Each pool contains four teams from last year’s Top 8, but this means that some classic encounters from previous years will not happen in 2018/19 (apart from possibly the playoffs). Lille will not play their great rivals Montpellier in the regular season, and there will be no more Toulouse derby games between Stade Touloussian and Blagnac.

In addition there have been some important personnel changes, most particular with Lille losing the Ménager twins, Romane and Marine, to Montpellier, who are also boosted by the return of Gaëlle Mignot from her year in England at Richmond. Camille Grassineau has also been signed by Stade Francais for their first season in the top league

Last weekend saw the first round of games in the new structure, and the outcome was perhaps predictable.

Where Top 8 teams met former Armelle Auclair sides the results were all one-sided games – although still not as one-sided as games we have seen in England Premiership or New Zealand’s Farah Parmer. Even so the first four games saw an aggregate score of 174-7.

In Pool 1 last season’s Top 8 basement side Romagnat (only one win last season) thumped Rouen 45-0 away from home, while champions Montpellier comfortably saw off Stade Francais 41-7.

In Pool 2 it was a similar patter, Bobigny (7th last year, with also just one win) returned from Tarbes with a 33-0 victory, while last year’s beaten finalists Toulouse came up with the day’s biggest win, a 53-0 beating against Stade Bordelais.

Other games were between sides who last year were in the same league. From last year’s Armelle Auclair Lons – national champions in 2012 – returned to the top league with a 36-12 win over Stade Olympique in Pool 1. The new structure also allowed Caen to return to the top, but with a less happy start as they fell 22-0 in Grenoble.

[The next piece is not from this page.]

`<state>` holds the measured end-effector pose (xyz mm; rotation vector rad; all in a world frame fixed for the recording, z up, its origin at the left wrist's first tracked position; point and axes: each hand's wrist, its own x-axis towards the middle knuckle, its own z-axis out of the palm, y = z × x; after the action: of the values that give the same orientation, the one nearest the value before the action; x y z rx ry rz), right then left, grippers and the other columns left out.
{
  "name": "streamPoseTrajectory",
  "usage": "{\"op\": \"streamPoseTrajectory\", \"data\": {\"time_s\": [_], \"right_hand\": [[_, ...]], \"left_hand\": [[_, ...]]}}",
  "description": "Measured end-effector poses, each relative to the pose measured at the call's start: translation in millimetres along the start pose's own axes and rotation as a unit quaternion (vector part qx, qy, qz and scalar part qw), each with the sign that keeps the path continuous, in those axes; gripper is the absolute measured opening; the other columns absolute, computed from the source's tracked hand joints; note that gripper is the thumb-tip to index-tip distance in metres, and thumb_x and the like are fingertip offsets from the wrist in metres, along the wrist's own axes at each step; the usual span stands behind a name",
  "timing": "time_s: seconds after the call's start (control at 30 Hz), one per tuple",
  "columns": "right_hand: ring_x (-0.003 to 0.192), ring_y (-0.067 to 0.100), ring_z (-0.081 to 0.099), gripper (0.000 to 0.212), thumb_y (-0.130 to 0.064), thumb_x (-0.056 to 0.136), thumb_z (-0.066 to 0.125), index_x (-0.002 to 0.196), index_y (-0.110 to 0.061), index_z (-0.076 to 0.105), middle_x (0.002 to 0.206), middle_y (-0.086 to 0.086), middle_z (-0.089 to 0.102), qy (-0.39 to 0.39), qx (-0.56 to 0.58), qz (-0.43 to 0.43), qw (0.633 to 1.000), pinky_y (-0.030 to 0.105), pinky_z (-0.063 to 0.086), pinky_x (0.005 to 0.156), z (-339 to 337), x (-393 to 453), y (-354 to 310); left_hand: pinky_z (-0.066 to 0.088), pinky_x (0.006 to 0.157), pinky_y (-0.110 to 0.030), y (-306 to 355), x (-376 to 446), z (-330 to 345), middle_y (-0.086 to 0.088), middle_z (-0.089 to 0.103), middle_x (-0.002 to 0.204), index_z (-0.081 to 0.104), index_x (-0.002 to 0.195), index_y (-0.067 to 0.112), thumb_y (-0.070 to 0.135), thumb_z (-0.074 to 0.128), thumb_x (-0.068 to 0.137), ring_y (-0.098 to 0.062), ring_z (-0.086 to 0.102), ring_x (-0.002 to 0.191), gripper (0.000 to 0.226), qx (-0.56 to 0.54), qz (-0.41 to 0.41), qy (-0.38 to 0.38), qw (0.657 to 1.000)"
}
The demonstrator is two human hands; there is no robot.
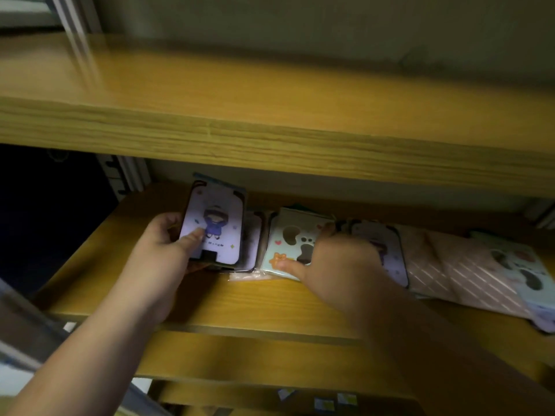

Of the all Top 8 clashes last season’s semi-finalists Blagnac were not unexpectedly pushed hard by last year’s 5th place Rennes before winning 26-18, leaving just one surprise result on the opening day.

Lille, who lead the Top 8 throughout most of last season before stumbling at the semi-final stage, now have a new coaching team and opened the season at the main Stadium Lille Metropole. Unfortunately they did get the start they were hoping for as the took on Bayonne - sixth in last season’s Top 8 – and lost 19-27.